Executive Vice President of The Learning Planet Institute

Which topics are important to tackle in this year of action?

In our world, distorted by social medias and distrust, Science Engagement has a critical role to play to help people understand the different notions of truth, opinions, facts, controversies, uncertainties, and the key principles of scientific conversation that help refine understanding. Science Engagement is an important component of democracy: as citizens, we all need to understand the flow of information and the process by which knowledge is gradually curated, criticized, refined and established. Without a shared understanding of these processes, agreement on a common reality becomes challenging and undermine democracy.

 

How does the Learning Planet Institute contribute to science engagement projects?

We created the LearningPlanet Alliance with UNESCO three years ago to identify all those wonderful stories and people that are behind the stories. The Learning Planet Institute is a research and development center, as well as a graduate and post-graduate school. We develop programs for kindergarteners and doctoral students alike, and every age in between – even for lifelong learners. The Institute offers services to government agencies, companies, and other types of organizations as they embark on their learning-society transformation. At the LearningPlanet Festival, for instance, everyone is invited to share what they have learned and to show all these inspiring projects. We want to create a movement out of this to influence and provide help for policy making by showcasing what is already working. It is not just an idea in a vacuum.

To find out more about the Alliance as well as how to join as a partner, please visit https://www.learning-planet.org.

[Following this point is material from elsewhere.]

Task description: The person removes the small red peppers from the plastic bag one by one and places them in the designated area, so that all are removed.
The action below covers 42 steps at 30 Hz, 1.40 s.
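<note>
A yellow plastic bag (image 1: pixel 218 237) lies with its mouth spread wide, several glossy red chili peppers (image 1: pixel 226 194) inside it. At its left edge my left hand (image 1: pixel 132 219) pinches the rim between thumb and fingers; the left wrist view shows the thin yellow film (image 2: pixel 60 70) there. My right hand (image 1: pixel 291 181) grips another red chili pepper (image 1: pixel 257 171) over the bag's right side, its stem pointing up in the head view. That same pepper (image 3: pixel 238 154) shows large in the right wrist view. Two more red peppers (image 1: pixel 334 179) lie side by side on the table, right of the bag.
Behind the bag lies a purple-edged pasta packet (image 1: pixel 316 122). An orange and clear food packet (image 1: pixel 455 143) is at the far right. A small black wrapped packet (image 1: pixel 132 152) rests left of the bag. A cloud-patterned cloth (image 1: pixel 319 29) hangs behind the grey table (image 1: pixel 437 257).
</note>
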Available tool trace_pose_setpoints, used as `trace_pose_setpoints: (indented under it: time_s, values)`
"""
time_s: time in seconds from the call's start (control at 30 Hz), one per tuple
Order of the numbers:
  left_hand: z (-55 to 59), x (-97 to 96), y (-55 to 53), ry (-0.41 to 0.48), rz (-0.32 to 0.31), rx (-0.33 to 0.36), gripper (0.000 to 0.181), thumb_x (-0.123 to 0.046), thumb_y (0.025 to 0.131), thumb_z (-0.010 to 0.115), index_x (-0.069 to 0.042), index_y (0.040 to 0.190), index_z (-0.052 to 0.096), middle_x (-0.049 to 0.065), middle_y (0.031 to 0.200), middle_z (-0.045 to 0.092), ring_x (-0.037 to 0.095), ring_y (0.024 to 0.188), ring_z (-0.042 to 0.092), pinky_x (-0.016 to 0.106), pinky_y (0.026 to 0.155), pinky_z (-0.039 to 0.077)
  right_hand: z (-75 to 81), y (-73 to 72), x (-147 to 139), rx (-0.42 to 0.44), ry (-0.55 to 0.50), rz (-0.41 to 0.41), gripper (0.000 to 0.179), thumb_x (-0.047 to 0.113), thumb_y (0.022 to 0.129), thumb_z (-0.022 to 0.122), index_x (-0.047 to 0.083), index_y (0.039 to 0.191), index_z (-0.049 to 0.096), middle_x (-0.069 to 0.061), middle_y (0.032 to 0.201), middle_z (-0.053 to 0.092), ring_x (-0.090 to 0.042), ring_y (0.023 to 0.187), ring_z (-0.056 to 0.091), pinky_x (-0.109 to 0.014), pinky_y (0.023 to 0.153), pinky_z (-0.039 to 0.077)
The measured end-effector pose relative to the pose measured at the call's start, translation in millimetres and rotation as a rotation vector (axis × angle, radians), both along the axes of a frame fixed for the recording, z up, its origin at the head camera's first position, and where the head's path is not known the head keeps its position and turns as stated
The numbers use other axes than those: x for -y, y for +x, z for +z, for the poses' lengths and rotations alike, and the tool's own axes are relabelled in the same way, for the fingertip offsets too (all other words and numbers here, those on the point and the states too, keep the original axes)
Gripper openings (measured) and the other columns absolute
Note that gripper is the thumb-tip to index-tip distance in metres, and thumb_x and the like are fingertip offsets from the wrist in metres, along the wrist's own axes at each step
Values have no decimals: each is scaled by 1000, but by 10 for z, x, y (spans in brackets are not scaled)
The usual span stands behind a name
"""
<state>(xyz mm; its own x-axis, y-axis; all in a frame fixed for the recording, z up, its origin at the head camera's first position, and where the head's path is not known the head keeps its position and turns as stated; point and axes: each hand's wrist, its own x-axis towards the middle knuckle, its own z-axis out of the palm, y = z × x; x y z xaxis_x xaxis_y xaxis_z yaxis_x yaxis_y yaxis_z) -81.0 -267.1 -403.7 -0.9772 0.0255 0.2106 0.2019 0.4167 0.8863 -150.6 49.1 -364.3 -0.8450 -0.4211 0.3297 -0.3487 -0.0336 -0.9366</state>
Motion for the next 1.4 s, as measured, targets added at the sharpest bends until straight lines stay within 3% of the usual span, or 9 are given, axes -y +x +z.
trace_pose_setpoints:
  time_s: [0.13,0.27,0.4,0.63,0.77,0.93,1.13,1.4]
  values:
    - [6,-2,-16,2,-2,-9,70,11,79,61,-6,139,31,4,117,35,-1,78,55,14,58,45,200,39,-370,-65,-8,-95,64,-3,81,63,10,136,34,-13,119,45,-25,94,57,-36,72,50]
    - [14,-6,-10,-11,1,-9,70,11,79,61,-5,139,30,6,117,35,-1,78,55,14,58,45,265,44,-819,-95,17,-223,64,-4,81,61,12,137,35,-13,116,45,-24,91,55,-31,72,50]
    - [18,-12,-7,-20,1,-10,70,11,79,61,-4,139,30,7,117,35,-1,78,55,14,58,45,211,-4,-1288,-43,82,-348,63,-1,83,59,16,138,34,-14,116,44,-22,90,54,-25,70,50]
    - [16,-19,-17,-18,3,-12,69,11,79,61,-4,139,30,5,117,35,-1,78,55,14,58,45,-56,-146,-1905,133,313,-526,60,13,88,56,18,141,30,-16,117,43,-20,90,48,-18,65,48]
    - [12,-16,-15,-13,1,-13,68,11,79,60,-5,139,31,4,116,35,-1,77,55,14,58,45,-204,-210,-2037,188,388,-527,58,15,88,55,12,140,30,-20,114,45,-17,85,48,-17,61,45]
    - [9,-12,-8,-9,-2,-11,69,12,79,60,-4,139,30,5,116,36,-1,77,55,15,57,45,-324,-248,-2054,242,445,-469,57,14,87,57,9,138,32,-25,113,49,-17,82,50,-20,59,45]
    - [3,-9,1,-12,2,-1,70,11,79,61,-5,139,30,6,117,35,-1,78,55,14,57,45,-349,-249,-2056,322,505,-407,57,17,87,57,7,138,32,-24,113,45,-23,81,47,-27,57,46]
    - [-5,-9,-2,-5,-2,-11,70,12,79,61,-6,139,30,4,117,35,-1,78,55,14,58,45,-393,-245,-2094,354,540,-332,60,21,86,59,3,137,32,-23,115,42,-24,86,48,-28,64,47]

To learn more about the LearningPlanet Festival and how to take part, please visit https://festival.learning-planet.org/.

"If you have an idea and it works, and if you are in school or in the lab, then just start! The story of the good mathematician is that you need a piece of paper, a pen and a rubbish bin, and that is all you need."

Gaëll Mainguy

Executive Vice President of The Learning Planet Institute

What is the most emotional project or story you have experienced in your personal work with science engagement?

I am incredibly inspired by the young students from College Catts Pressoir, Haiti, who won the Physics Olympiads with their seismograph network to predict earthquakes in the country. I am particularly impressed seeing eight year old children programming robots that are coming from junk or building a hydraulic system with old syringes. This project shows that science is a way to access knowledge and development, even when you come from difficult circumstances. If you have an idea and it works, and if you are in school or in the lab, then just start! The story of the good mathematician is that you need a piece of paper, a pen and a rubbish bin, and that is all you need.

Gaëll Mainguy

Learning Planet Institute

Gaëll MAINGUY is a graduate of the Ecole Normale Supérieure and holds a PhD in neuroscience. His work has focused successively on brain development, open and interdisciplinary science practices, systemic analysis of sustainability issues and the transformation of educational systems.

In 2012, he wrote a report on integrating planetary boundaries into the measurement of urban activities for the United Nations Environment Program. In 2018, he was co-author of the report on the “learning society.

Since 2019, Gaëll plays an instrumental role in the rapid development of the LearningPlanet Alliance, launched by the Learning Planet Institute and UNESCO: an international open-source ecosystem bringing together over 300 organisations engaged in transforming educational practices to (better) meet the Sustainable Development Goals (SDGs).

Today, Gaëll is Deputy Executive Director of the Learning Planet Institute (formerly the Center for Interdisciplinary Research – CRI) and teaches systemic approaches to sustainability and learning mechanisms. He is also the author of the MOOC “Which paths for a sustainable world?” and a member of the scientific council of the Institute of Research for Development (IRD).